§ INSTRUCTIONS TO FOLLOW
Wherever the string "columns" appears in the listing, copy that line.
**** RECORDED DATA ****
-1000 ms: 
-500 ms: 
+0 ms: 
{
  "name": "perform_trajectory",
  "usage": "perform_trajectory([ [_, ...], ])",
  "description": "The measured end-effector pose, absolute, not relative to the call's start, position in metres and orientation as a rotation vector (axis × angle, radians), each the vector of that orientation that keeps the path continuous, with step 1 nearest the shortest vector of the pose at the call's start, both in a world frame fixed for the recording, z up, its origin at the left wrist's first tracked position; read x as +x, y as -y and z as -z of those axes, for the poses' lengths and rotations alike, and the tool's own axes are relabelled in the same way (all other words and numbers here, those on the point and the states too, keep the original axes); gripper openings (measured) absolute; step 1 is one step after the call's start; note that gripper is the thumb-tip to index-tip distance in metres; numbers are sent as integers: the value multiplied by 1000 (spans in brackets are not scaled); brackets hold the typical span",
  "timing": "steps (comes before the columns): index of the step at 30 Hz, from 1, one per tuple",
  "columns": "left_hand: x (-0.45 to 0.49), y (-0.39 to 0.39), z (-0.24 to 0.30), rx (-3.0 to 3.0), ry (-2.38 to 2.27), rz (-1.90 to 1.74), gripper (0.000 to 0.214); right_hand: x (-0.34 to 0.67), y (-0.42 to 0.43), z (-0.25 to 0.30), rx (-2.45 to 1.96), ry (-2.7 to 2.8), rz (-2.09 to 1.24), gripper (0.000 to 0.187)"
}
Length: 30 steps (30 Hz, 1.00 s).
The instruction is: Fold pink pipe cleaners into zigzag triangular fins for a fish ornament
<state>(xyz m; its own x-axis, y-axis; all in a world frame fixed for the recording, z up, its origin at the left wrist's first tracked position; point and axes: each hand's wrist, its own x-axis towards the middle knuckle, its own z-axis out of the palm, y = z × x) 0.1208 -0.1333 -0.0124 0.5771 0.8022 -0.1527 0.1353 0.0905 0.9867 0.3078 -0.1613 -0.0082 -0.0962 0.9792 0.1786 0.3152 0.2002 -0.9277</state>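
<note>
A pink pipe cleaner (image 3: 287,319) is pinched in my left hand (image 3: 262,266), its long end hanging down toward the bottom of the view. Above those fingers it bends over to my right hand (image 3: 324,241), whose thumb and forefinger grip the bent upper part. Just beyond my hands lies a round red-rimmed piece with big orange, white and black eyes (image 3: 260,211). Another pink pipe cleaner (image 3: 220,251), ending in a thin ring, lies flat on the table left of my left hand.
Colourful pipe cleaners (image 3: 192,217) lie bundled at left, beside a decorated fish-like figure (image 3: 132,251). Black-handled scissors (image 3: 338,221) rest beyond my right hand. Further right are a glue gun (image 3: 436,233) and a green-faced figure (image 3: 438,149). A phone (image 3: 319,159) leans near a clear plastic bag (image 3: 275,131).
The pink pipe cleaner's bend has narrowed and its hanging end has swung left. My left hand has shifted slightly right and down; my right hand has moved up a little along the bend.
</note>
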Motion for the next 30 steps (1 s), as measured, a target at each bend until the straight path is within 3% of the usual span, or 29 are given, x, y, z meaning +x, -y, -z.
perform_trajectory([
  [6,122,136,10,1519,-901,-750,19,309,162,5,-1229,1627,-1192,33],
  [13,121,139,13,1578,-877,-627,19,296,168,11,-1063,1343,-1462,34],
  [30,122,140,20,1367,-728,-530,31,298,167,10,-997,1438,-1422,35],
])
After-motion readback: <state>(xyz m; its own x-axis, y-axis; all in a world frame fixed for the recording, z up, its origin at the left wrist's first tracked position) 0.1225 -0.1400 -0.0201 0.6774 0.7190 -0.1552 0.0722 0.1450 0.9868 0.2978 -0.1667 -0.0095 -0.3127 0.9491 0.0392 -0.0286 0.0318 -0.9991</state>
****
§ TASK ANSWER
  "timing": "steps (comes before the columns): index of the step at 30 Hz, from 1, one per tuple",
  "columns": "left_hand: x (-0.45 to 0.49), y (-0.39 to 0.39), z (-0.24 to 0.30), rx (-3.0 to 3.0), ry (-2.38 to 2.27), rz (-1.90 to 1.74), gripper (0.000 to 0.214); right_hand: x (-0.34 to 0.67), y (-0.42 to 0.43), z (-0.25 to 0.30), rx (-2.45 to 1.96), ry (-2.7 to 2.8), rz (-2.09 to 1.24), gripper (0.000 to 0.187)"

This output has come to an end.